Best place in QMS to manage Quality Objectives

T

triver525

I am in the middle of rewriting my client's quality manual and I wanted to get your opinions about where is the best place to document the company's Quality Objectives.

Quality Objectives are directly referenced in sections 4.2.1.a, 5.1.c, 5.3.c, 5.4.1, and 7.1.a (among others I'm sure) and indirectly referenced in many other places. I have been reviewing the huge volume of example quality manuals publicly available and I don't see much consistency in where the actual management defined quality objectives are documented.

The best I can see is that there are two schools of thought:
  1. Quality Objectives are listed in Section 5.4.1 of the Quality Manual (typical template).
  2. Quality Objectives are documented in a seperate document (eg. Appendix A1).

I can see the benefits of both but I would like to hear some of your opinions.
 

Marcelo

Inactive Registered Visitor
Separate. Being part of the quality manual uses the old idea of having requirements from each clause from the standard on the manual which really sucks.
 
T

triver525

So an appendix is probably the way to go then? I was under the impression that appendices are uncontrolled.
 

Marcelo

Inactive Registered Visitor
A separate document for quality objectives would better.

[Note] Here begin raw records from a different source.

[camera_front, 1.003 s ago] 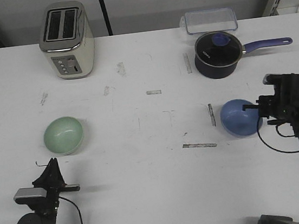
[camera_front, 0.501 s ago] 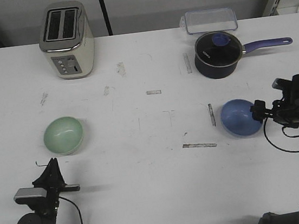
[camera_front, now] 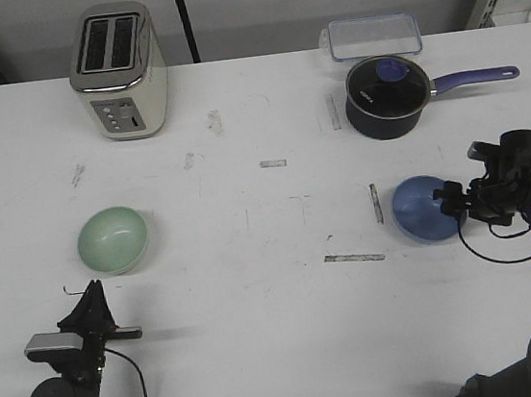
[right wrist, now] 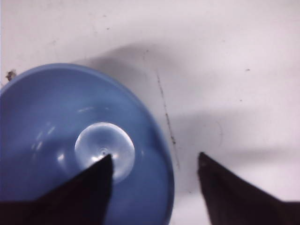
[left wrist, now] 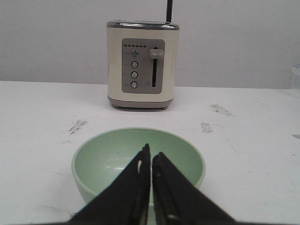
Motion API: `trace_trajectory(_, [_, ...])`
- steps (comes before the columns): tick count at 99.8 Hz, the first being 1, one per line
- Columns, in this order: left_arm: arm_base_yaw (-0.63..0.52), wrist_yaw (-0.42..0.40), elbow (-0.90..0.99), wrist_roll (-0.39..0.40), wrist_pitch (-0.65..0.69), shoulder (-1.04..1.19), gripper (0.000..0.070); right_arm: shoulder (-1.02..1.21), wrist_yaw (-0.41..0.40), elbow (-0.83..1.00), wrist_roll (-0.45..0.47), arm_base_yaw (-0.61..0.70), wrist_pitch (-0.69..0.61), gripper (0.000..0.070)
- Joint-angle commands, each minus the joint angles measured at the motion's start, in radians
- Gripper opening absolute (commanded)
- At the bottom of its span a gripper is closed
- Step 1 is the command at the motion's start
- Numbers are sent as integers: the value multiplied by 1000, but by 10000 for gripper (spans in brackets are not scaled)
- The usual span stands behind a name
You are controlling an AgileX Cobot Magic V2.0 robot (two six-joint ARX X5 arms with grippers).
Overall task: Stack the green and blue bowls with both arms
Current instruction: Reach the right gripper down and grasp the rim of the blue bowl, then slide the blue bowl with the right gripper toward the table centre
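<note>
The pale green bowl [camera_front: 113, 239] sits at the left of the white table, and the light blue bowl [camera_front: 422, 208] sits at the right. My left gripper [camera_front: 91, 292] is shut and empty, just on the near side of the green bowl. In the left wrist view its tips [left wrist: 151, 153] point over the green bowl [left wrist: 105, 154] without touching it. My right gripper [camera_front: 447, 199] is open at the blue bowl's right rim. In the right wrist view [right wrist: 153, 159] one finger is inside the blue bowl [right wrist: 56, 117] and the other is outside, so the jaws straddle the rim.
A cream toaster [camera_front: 118, 71] stands at the back left, straight beyond the green bowl [left wrist: 143, 63]. A dark navy saucepan [camera_front: 387, 96] with a glass lid and long handle stands at the back right, with a clear plastic container [camera_front: 374, 36] behind it. Tape strips mark the table.
My right arm came down and shifted a little left, bringing the open gripper onto the blue bowl's right rim. The left arm and green bowl have not moved.
</note>
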Motion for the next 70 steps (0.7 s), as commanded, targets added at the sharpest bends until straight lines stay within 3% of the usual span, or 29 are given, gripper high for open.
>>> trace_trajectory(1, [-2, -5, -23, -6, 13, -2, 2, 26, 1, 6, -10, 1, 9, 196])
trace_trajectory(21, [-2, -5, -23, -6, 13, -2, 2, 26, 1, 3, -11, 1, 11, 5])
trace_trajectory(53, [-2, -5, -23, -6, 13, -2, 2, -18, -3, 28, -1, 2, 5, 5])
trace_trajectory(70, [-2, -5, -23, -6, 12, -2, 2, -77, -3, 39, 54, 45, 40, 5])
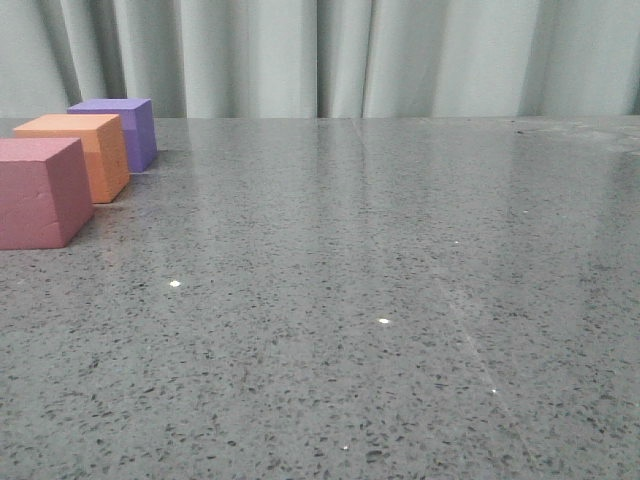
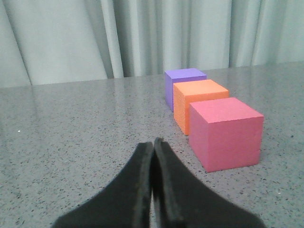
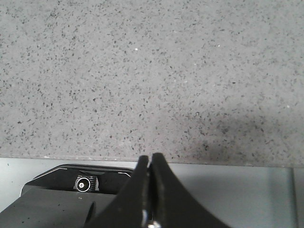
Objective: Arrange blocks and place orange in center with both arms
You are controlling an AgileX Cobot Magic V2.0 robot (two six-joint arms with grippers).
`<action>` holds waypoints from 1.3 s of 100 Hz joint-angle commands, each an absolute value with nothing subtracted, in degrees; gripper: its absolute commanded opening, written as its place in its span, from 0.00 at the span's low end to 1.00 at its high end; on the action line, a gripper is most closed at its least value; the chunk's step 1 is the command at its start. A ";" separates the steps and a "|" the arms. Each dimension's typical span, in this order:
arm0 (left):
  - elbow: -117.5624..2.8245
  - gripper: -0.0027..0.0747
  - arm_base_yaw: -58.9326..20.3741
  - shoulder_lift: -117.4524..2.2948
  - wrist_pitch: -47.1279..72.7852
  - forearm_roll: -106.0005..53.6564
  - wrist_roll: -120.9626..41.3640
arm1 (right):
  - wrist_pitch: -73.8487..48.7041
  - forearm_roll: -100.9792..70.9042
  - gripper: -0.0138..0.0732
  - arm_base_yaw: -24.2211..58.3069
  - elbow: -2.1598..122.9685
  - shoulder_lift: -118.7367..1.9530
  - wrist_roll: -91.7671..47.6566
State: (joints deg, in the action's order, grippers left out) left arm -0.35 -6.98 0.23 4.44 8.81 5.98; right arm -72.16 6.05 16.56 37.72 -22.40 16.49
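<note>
Three foam blocks stand in a row at the far left of the table. The pink block (image 1: 38,192) (image 2: 227,132) is nearest, the orange block (image 1: 82,154) (image 2: 198,103) is in the middle of the row, and the purple block (image 1: 122,130) (image 2: 183,84) is farthest back. Neighbouring blocks stand close together or touching. My left gripper (image 2: 153,142) is shut with nothing in it, low over the table, short of the pink block and to one side of it. My right gripper (image 3: 149,157) is shut and empty, over the table's near edge. Neither arm shows in the front view.
The grey speckled table (image 1: 380,300) stretches away to a pale curtain (image 1: 330,55) at the back. In the right wrist view a dark piece of the robot's base (image 3: 66,185) and a pale grey surface lie below the table's edge (image 3: 213,161).
</note>
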 commanded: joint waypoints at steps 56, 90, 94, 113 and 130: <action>2.83 0.01 -6.69 2.10 -0.86 8.52 6.50 | -69.91 6.62 0.08 16.21 39.07 -22.81 16.02; 2.83 0.01 -6.69 2.10 -0.86 8.52 6.50 | -69.91 6.62 0.08 16.21 39.07 -22.81 16.02; 2.83 0.01 -6.69 2.10 -0.86 8.52 6.50 | -69.91 6.62 0.08 16.21 39.07 -22.81 16.02; 2.83 0.01 -6.69 2.10 -0.86 8.52 6.50 | -68.57 7.64 0.08 16.21 39.07 -22.76 16.02; 2.83 0.01 -6.69 2.10 -0.86 8.52 6.50 | -53.77 9.30 0.08 16.21 37.92 -20.93 16.02</action>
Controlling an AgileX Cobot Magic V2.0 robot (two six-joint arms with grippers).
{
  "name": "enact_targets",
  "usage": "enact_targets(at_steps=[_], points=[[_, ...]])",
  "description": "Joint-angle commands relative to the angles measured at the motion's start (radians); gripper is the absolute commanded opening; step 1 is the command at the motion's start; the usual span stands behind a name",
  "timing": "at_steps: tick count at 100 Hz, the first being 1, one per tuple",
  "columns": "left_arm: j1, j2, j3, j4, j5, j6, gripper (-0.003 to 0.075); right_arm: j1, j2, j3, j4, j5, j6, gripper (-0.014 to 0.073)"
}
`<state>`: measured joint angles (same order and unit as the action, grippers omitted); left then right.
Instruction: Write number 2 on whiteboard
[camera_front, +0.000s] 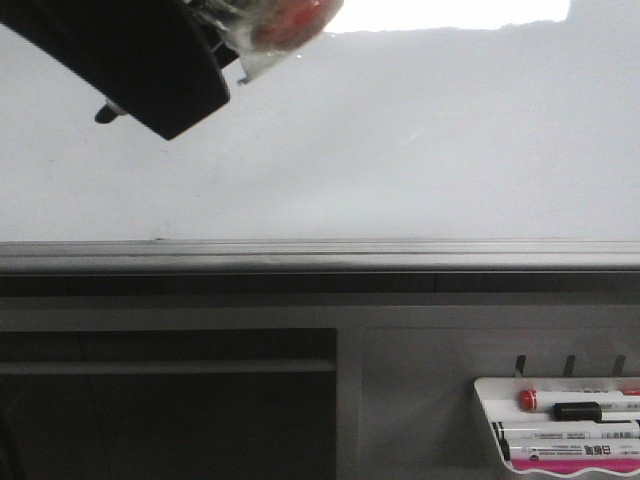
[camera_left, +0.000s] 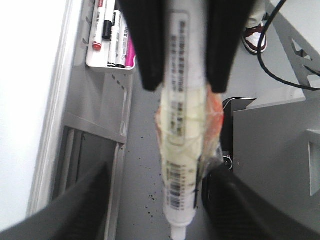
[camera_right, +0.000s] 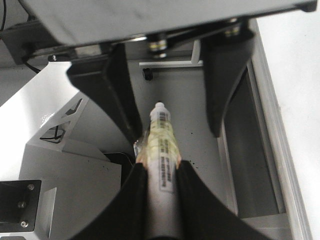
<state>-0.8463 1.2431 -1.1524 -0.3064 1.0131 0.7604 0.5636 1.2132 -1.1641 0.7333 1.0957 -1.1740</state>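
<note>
The large glossy white-grey whiteboard fills the front view above its grey metal edge rail. The right tool is clenched on a white, tape-wrapped marker pen. The pen's tip lies between the released, wide-spread fingers of the left tool, near the board.
</note>
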Motion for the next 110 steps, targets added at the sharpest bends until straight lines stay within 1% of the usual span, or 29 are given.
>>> enact_targets(at_steps=[1,16,28,33,40,46,51,64,73,82,90,103,110], points=[[-0.003,-0.045,-0.034,-0.021,-0.061,-0.009,0.0494,-0.002,-0.015,-0.033,0.046,-0.025,-0.009,-0.0074],[0.061,-0.125,-0.034,-0.020,-0.073,-0.046,0.0494,-0.050,-0.035,-0.033,0.018,-0.036,0.047,-0.0074],[0.170,-0.220,-0.032,-0.016,-0.093,-0.120,0.0494,-0.114,-0.062,-0.028,-0.011,-0.041,0.149,-0.0074],[0.234,-0.256,-0.022,-0.016,-0.105,-0.151,0.0494,-0.135,-0.079,-0.020,-0.015,-0.056,0.205,-0.0074],[0.318,-0.306,0.002,-0.016,-0.124,-0.213,0.0494,-0.155,-0.107,0.009,-0.016,-0.102,0.287,-0.0074],[0.389,-0.342,0.028,-0.015,-0.144,-0.263,0.0494,-0.160,-0.136,0.054,-0.016,-0.172,0.363,-0.0074],[0.450,-0.375,0.059,-0.015,-0.167,-0.308,0.0494,-0.160,-0.160,0.104,-0.016,-0.235,0.396,-0.0074],[0.591,-0.451,0.158,-0.015,-0.216,-0.386,0.0494,-0.160,-0.205,0.261,0.036,-0.373,0.401,-0.0074],[0.660,-0.486,0.214,-0.027,-0.242,-0.397,0.0493,-0.160,-0.206,0.307,0.069,-0.423,0.401,-0.0074],[0.702,-0.506,0.251,-0.053,-0.278,-0.397,0.0493,-0.160,-0.202,0.307,0.095,-0.476,0.401,-0.0074],[0.714,-0.507,0.263,-0.067,-0.289,-0.397,0.0493,-0.160,-0.200,0.281,0.119,-0.529,0.401,-0.0074],[0.716,-0.503,0.267,-0.067,-0.293,-0.397,0.0493,-0.160,-0.178,0.236,0.119,-0.537,0.401,-0.0074],[0.716,-0.503,0.267,-0.071,-0.297,-0.397,0.0493,-0.160,-0.150,0.214,0.116,-0.517,0.401,-0.0074]])
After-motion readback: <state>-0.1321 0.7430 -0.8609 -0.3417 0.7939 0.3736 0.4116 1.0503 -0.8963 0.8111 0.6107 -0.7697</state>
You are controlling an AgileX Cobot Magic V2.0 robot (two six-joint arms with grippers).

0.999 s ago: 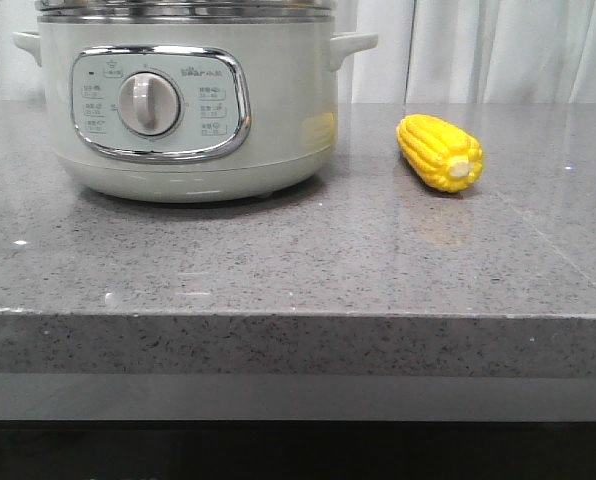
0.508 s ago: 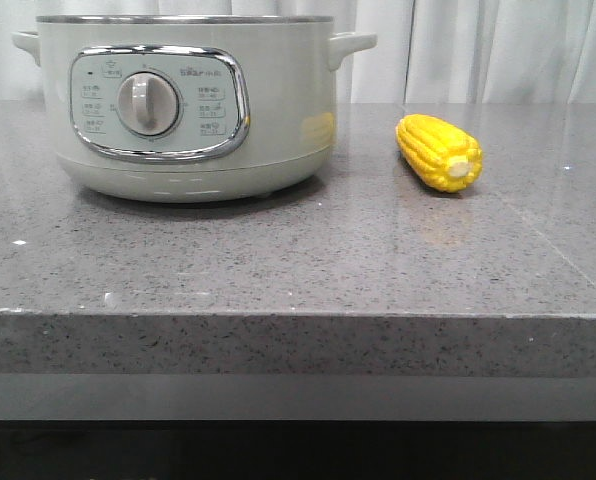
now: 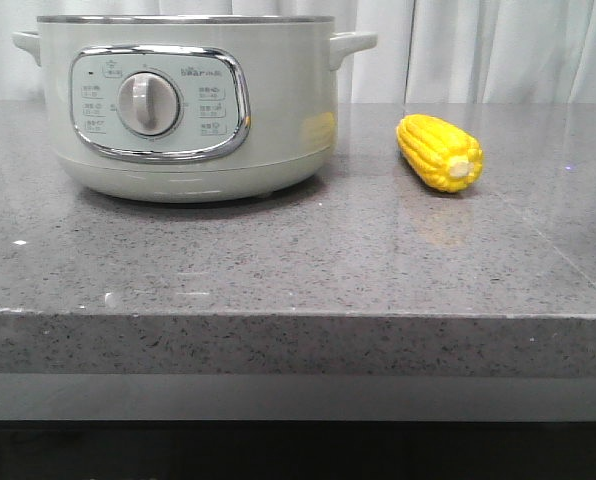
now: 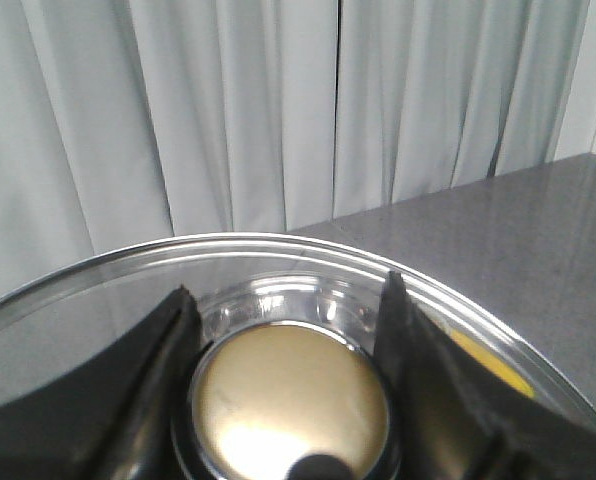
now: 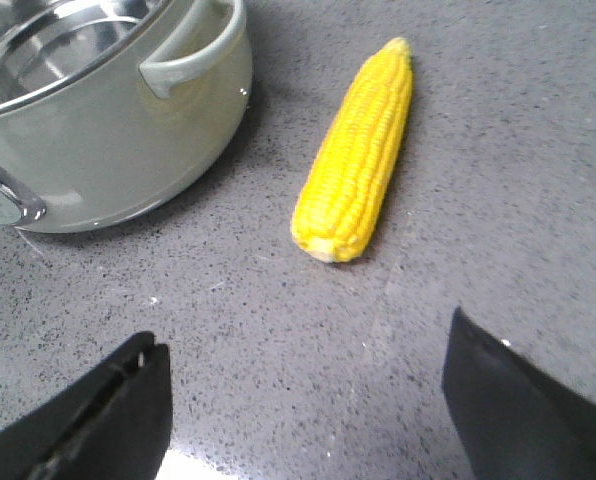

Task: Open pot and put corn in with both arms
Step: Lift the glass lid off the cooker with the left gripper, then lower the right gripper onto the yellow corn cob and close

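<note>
Sitting at the left of the grey speckled counter (image 3: pixel 278 260), the pale grey-green pot (image 3: pixel 183 105) shows its chrome-framed panel and round dial (image 3: pixel 148 103) to the front camera; its top is cut off just above the steel rim, and its left handle is only partly in frame. No lid covers it: the right wrist view looks down into the bare steel bowl, though most of the pot is cropped there too.

The left end effector (image 4: pixel 290 330) appears only in its own wrist view, its two dark fingers (image 4: pixel 158 370) closed against either side of a brass-coloured lid knob (image 4: pixel 290 400). The glass lid (image 4: pixel 278 260) curves around it with white curtains (image 4: pixel 228 110) behind; its lower part runs off the frame, and a yellow smear shows through the glass, too blurred to identify.

To the right of the pot, clearly apart from it, the corn (image 3: pixel 439 152) lies on its side on the counter, pale stub end towards the camera.

The right end effector (image 5: pixel 308 400) hangs above the counter near the corn, fingers spread wide and empty, only their dark tips visible.
</note>
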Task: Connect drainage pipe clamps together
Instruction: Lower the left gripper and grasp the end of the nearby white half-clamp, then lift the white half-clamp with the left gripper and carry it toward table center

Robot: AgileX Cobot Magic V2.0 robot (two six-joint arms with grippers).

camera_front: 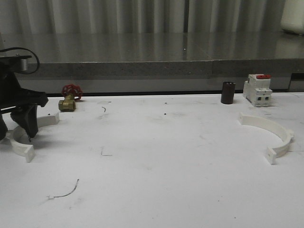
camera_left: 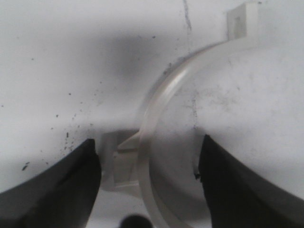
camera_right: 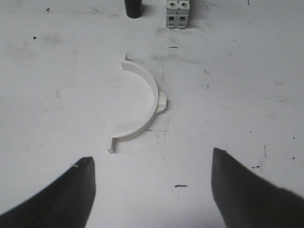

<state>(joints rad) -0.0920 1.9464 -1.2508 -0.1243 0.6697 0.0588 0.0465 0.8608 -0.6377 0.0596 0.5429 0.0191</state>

Not an appendix.

Regarding controlled documents, you decide what is controlled or not (a document defining and maintaining quality objectives surely will be).
 

normzone

Trusted Information Resource
If you do it in the Quality Manual you need to rev the manual whenever you change your objectives. I'd document it in the Management Review meeting minutes, but any place you want to track it will work for you, as long as it's auditable.
 

John Broomfield

Leader
Super Moderator
normzone,

Not necessarily. You can avoid having to rev the whole manual by having separate rev control over each Exhibit to the manual for policy, objectives, organization, sequence and interaction of processes diagram etc...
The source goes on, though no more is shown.